▶ _TASK INSTRUCTIONS_: Please output exactly the part of the records below that opens with the line containing "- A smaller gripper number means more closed" and closes with the line containing "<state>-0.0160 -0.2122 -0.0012", both lines included, and nothing else.
== INPUT FOR THIS TASK ==
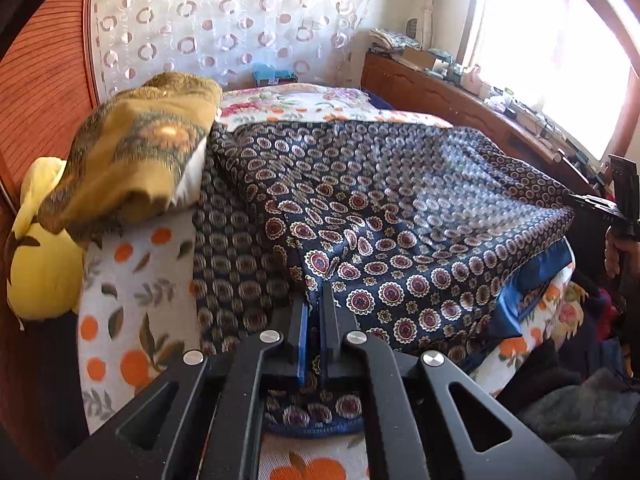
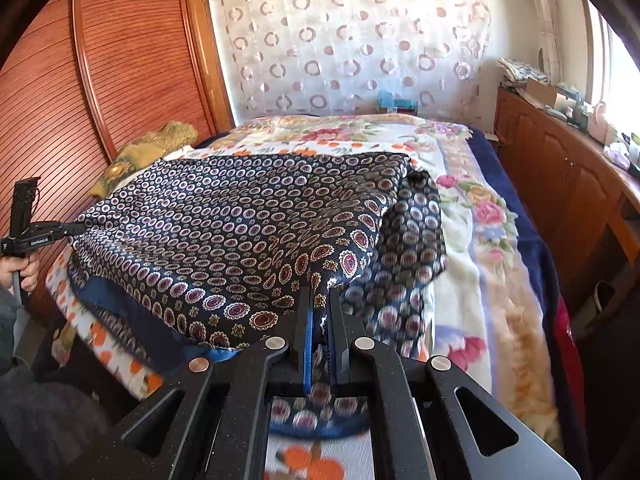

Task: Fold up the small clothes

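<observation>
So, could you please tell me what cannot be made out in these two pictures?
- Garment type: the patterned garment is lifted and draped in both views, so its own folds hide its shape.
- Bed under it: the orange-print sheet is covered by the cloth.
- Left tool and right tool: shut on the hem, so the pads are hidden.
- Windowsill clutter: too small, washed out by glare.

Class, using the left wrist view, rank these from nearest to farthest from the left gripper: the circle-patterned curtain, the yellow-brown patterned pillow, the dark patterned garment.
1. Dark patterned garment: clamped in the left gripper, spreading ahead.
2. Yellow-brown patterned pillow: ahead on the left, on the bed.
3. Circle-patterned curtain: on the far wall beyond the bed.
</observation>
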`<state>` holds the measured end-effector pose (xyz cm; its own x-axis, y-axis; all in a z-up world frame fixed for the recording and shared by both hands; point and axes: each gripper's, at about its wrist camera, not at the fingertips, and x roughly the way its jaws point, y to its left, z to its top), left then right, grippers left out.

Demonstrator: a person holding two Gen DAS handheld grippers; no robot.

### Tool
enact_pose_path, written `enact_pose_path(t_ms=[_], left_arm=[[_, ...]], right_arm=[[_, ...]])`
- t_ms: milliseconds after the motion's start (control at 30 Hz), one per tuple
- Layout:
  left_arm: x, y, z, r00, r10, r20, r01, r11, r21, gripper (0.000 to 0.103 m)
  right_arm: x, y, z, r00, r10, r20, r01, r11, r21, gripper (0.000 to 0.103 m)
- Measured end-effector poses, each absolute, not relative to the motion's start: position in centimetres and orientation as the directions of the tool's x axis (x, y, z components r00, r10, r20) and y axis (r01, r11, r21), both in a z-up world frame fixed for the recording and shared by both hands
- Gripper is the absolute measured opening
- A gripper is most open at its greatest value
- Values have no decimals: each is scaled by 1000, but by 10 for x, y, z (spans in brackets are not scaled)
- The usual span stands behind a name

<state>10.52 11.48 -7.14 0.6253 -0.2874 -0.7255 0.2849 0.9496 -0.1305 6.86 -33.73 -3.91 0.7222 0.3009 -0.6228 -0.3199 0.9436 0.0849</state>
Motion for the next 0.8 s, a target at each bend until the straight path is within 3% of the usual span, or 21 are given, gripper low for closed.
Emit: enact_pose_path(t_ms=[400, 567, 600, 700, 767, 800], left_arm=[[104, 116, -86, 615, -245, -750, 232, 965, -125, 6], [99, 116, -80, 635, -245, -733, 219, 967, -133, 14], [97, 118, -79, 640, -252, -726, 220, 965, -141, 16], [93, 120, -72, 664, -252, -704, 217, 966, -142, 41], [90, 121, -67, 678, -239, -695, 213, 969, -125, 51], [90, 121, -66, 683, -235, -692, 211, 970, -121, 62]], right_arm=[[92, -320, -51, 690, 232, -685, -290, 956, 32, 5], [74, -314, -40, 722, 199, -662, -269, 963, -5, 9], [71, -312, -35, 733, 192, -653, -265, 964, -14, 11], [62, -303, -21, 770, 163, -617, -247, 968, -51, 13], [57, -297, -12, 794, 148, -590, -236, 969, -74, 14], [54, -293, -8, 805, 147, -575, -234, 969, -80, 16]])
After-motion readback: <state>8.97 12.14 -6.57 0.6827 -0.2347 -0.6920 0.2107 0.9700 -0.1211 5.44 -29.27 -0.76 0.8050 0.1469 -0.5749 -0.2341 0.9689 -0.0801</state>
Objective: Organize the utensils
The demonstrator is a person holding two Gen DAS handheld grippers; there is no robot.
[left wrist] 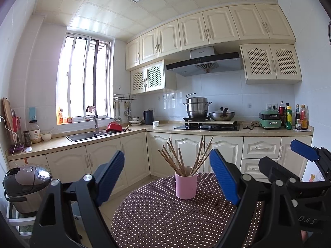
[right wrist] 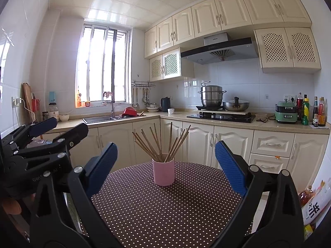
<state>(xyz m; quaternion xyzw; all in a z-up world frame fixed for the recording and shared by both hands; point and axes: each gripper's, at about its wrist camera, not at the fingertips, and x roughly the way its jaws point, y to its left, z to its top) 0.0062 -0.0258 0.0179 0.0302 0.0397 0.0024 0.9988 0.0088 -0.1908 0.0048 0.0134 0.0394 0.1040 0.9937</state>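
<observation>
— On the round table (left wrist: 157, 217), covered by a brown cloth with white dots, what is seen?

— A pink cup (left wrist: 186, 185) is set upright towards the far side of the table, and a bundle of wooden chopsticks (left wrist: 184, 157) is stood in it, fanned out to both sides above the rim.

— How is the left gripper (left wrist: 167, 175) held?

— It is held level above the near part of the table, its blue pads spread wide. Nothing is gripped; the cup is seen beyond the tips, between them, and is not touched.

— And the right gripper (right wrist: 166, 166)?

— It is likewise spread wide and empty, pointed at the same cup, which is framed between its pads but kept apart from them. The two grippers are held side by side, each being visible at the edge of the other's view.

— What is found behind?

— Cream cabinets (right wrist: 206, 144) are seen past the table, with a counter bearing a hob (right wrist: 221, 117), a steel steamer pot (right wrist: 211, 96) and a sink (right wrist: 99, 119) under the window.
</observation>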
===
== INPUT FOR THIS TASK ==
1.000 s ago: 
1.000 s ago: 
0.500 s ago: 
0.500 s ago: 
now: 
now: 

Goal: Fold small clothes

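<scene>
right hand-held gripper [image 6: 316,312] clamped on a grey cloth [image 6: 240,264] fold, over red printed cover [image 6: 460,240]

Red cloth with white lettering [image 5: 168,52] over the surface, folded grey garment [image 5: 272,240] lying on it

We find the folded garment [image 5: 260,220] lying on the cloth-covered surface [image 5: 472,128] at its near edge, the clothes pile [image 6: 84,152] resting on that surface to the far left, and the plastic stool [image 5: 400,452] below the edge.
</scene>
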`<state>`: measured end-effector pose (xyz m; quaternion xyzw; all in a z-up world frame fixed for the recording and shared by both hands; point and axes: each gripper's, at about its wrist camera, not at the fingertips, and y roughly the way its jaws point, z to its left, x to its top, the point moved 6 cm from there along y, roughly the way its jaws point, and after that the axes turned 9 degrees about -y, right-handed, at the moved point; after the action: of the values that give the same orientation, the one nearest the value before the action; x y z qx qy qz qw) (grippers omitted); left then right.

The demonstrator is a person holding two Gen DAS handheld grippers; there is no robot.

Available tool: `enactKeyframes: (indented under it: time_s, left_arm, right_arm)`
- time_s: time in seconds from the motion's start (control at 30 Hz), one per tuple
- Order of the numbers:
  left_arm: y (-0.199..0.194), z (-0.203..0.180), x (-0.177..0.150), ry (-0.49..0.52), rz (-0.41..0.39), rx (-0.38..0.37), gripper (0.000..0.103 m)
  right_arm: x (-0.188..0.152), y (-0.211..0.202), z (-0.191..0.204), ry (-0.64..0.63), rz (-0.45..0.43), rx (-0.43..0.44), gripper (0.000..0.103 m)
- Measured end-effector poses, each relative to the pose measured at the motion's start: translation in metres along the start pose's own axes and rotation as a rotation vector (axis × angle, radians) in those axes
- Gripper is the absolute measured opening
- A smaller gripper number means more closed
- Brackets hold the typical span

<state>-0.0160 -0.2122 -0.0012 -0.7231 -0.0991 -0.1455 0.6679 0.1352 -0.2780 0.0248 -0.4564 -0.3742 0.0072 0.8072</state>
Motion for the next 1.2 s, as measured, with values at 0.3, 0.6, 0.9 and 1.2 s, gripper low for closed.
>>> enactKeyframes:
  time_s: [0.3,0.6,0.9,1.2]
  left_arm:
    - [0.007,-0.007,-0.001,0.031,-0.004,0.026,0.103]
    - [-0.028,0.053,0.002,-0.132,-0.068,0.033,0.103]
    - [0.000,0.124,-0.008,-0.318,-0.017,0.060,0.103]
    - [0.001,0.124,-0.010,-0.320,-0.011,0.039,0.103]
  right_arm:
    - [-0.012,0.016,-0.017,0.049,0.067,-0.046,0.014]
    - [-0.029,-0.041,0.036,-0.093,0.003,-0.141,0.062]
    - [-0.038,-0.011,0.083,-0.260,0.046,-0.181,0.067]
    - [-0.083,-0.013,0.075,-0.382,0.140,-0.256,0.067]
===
▶ _OUTPUT BELOW_:
- A smaller gripper number means more closed
- Brackets hold the typical span

<state>-0.0160 -0.2122 -0.0012 -0.7231 -0.0991 -0.1455 0.6679 0.1352 -0.2780 0.0248 -0.4564 -0.3742 0.0072 0.8072</state>

This output completes the exercise.